If there is one meeting of minds I’d love to drag out of history and into the AI era, it would be that shared by Alan Turing and Ludwig Wittgenstein. 

The real-life hookups between the young father of computer science and the 20th century’s most disruptive philosopher took place in seminar rooms and the Cambridge University Botanic Garden in the late 1930s. Discussions centred on the foundations of mathematics. Witness accounts suggest sparky exchanges, as the philosopher insisted that maths was more invented than discovered, while the computationalist warned that brushing off its contradictions might nevertheless result in collapsing bridges. At one moment, the reputedly kindly Turing conceded “I see your point,” only for the perennially forbidding Wittgenstein to rebuke: “I have no point.”

Back in 2026, deep conceptual confusion dogs the endless soulsearching about where large language models are leading us. Some enthuse that, as tech outstrips human capabilities, chatbots will have to be credited with a mind of their own. Others deny anything of the sort, regarding the very term “artificial intelligence” as a misnomer for a conjuring trick based on fancy cut-and-paste operations. Surely a fresh bout of argy bargy between Turing, the original prophet of learning machines that could pass off as human, and Wittgenstein, a restless interrogator of language and meaning, could help us clear things up. 

It goes without saying that the great Austrian would regard my daydream of a zeitgeisty reunion as beneath contempt. As Anthony Gottleib relays in his brisk and insightful new biography, “Ludwig always used the word ‘journalist’ as a term of abuse.” Still, I am emboldened by a question from the horse’s mouth that gives Gottleib his subtitle. “Why should philosophy,” Wittgenstein asked of a friend, “in the age of airplanes and automobiles be the same… as in the age when people travelled by coach or on foot?” In the same spirit, doesn’t the age of the AI lend a new urgency to Wittgensteinian themes about how words connect to thought and reality?

Wittgenstein is no longer the dominant force in professional philosophy that he was during the generation after his death in 1951—but he still towers over the cultural imagination, the most iconic of all modern geniuses except Einstein. After all, he ticks every box.

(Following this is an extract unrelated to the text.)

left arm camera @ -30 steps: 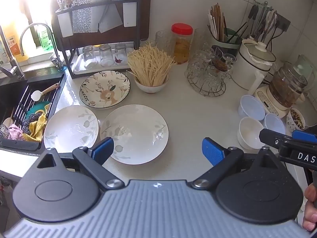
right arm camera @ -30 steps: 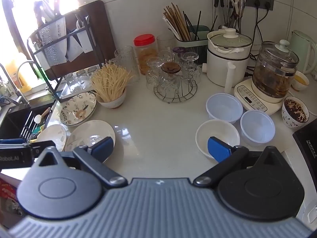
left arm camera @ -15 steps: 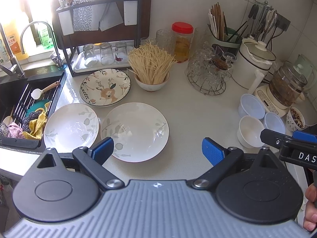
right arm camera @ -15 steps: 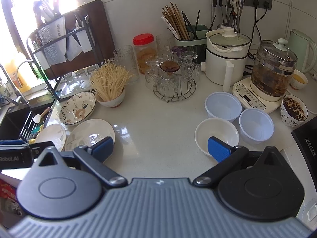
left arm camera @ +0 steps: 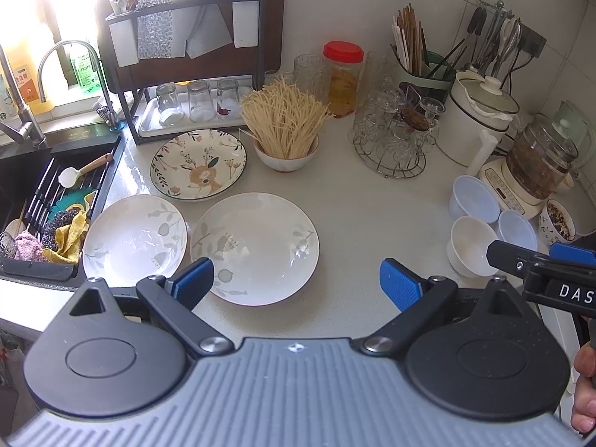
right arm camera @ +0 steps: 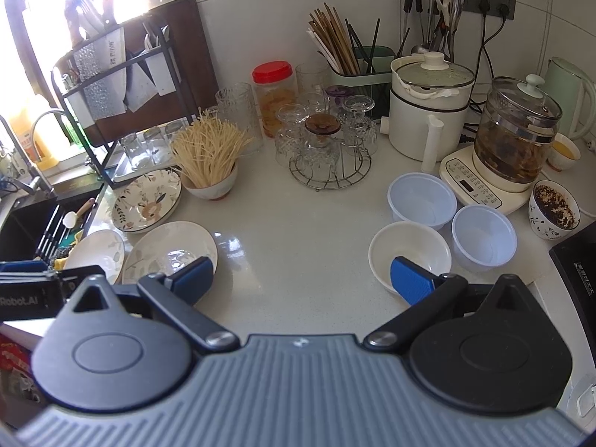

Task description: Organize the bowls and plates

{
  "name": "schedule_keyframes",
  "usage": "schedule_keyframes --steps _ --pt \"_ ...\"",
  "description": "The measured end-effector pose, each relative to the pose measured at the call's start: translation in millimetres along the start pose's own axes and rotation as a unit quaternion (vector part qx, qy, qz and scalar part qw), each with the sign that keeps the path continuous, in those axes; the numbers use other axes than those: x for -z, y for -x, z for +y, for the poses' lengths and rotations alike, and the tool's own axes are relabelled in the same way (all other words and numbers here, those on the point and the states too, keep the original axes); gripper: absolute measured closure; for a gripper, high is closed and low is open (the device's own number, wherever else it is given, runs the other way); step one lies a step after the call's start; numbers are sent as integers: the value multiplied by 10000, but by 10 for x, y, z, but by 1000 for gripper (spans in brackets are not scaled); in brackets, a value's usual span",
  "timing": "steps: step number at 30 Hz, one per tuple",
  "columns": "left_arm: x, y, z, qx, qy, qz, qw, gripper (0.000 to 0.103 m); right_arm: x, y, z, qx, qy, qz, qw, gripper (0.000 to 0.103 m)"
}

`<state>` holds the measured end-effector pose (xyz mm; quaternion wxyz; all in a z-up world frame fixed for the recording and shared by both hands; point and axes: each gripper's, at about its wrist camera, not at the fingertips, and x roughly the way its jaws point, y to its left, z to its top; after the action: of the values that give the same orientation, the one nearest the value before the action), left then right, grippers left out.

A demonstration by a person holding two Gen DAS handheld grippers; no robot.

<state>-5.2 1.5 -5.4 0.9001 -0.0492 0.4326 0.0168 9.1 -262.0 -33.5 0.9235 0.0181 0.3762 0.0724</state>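
Two white leaf-pattern plates [left arm camera: 257, 246] [left arm camera: 136, 240] lie side by side on the counter, with a floral deer plate [left arm camera: 199, 164] behind them. A white bowl [right arm camera: 408, 253] and two translucent plastic bowls [right arm camera: 422, 199] [right arm camera: 484, 236] sit at the right. My left gripper [left arm camera: 296, 283] is open and empty, above the counter just in front of the nearer white plate. My right gripper [right arm camera: 301, 279] is open and empty; its right finger hangs over the white bowl's rim.
A bowl of noodles [left arm camera: 285, 126], a glass rack [left arm camera: 395, 138], a red-lidded jar [left arm camera: 342, 78], a cooker [right arm camera: 428, 111] and a glass kettle [right arm camera: 517, 138] line the back. The sink [left arm camera: 41, 205] is left. A small bowl of grains [right arm camera: 555, 208] stands far right.
Both grippers have drifted slightly; the views shifted a little. Nothing was grasped or moved.
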Motion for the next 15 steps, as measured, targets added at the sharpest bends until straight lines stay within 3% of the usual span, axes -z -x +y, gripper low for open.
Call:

Intensity: a loner who repeatedly fled to a Norwegian hut to contemplate without interruption. Eccentricity: a man who didn’t care what he ate, just so long as it was the same every day. Technical difficulty: his raw materials were mind-bending paradoxes. A poetic touch: his metaphors could transform something as dull as “uttering a word” into “striking a note on the keyboard of the imagination”. Force of personality: he attracted disciples who bought his conviction that he had solved—or, in his preferred term, “dissolved”—the problems of philosophy. Obliquity: his revolution was effected through such gnomic one-liners as his famous statement of purpose, “to show the fly the way out of the fly-bottle”. Profundity: despite his avowed focus on dry-as-dust logical forms and quotidian communication, he always kept half an eye on the transcendent.

The journey through life that forged this character is almost as fascinating as its product. Wittgenstein was a scion of the Austrian empire’s second-richest family who impoverished himself by giving away all his money—not to good causes, but to his siblings, who were already so wealthy he needn’t worry about them being further corrupted. His steel magnate father was a formidably well-connected patron of the arts: Brahms was a regular at the music-obsessed family’s salons. Yet it was a far from happy home. His mother made no effort to communicate except through the piano keyboard, and no fewer than three of his brothers committed suicide. Young Ludwig, a boy of Jewish heritage, attended the same school as one contemporary, born just six days earlier, who would achieve greater prominence: Adolf Hitler. And there was little in his student life to suggest where he would land; he headed for Manchester to study aeronautical engineering.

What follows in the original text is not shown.